Amphastar Pharmaceuticals has announced that the U.S. Food and Drug Administration (FDA) issued a Complete Response Letter (CRL) to its wholly-owned subsidiary, Armstrong Pharmaceuticals, Inc., for its New Drug Application for Primatene® Mist (epinephrine inhalation aerosol).
A CRL is a communication from the FDA that informs companies that an application cannot be approved in its present form. The CRL indicated that Armstrong should make further changes to the label and packaging for Primatene® Mist and then conduct another Human Factor validation study to assess consumers’ ability to use the product without the guidance of a doctor or pharmacist. Amphastar is evaluating the content of the letter and plans further discussions with the FDA.
Amphastar’s CEO, Dr. Jack Zhang, stated: “While we are disappointed to have not received approval at this time, we intend to continue to work with the FDA during the post-action phase to address their concerns in the CRL by the middle of 2017 and bring Primatene® Mist back to the OTC market as soon as possible.”
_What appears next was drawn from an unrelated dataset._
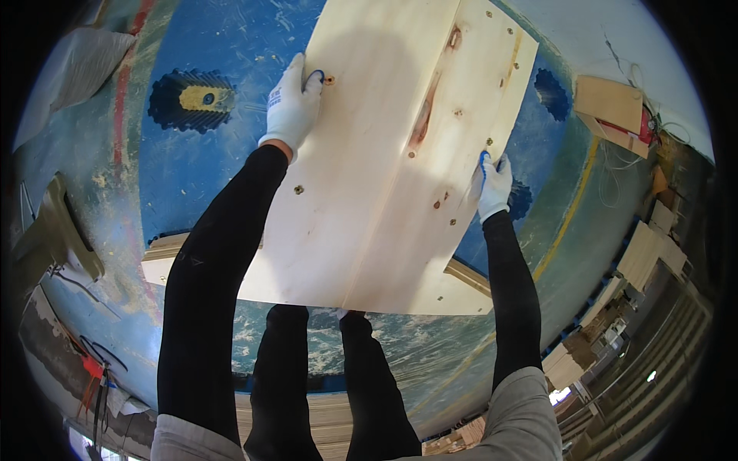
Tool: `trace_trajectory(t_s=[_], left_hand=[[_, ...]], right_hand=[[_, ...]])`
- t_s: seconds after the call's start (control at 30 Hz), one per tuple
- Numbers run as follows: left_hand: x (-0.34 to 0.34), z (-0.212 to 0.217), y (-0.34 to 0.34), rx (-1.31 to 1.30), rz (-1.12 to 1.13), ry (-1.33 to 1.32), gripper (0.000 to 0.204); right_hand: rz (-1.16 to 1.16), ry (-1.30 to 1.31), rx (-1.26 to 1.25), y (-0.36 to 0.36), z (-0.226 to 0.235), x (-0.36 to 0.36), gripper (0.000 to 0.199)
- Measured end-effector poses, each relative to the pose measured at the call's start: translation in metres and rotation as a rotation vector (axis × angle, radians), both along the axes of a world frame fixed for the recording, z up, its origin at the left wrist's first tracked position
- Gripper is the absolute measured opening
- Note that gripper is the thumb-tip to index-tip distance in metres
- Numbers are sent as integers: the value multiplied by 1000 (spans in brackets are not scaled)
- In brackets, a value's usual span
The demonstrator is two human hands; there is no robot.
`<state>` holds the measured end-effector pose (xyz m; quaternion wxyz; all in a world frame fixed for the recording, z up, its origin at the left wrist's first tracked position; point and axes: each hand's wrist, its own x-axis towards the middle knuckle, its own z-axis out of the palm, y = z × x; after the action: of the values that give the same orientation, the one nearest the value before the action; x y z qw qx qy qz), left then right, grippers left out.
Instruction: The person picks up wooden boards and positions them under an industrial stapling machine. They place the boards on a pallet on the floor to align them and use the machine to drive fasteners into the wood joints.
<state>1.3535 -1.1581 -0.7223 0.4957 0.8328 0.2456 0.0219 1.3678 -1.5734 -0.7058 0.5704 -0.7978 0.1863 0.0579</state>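
A large pale wooden panel (384, 161) with two joined boards fills the centre of the frame, over a blue worn floor (207, 177). The left hand (292, 104), in a white glove, grips the panel's left edge in the upper part. The right hand (492, 184), gloved too, clamps its right edge. The hands are well apart. At the upper right stands an open wooden box (611, 111); its contents cannot be told.
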Motion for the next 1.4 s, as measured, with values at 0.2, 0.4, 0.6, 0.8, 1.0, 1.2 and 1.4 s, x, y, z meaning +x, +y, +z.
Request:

The new Primatene® Mist is made with the same active ingredient, epinephrine, that was used in the original Primatene® Mist. However, the product’s new inhalation delivery system no longer includes chlorofluorocarbons (CFCs), which were phased out of various products worldwide as part of an international environmental treaty. Primatene® Mist also includes other important new features, including a built-in spray indicator and a pressurized metal canister that replaces the glass container used in the original Primatene® Mist product.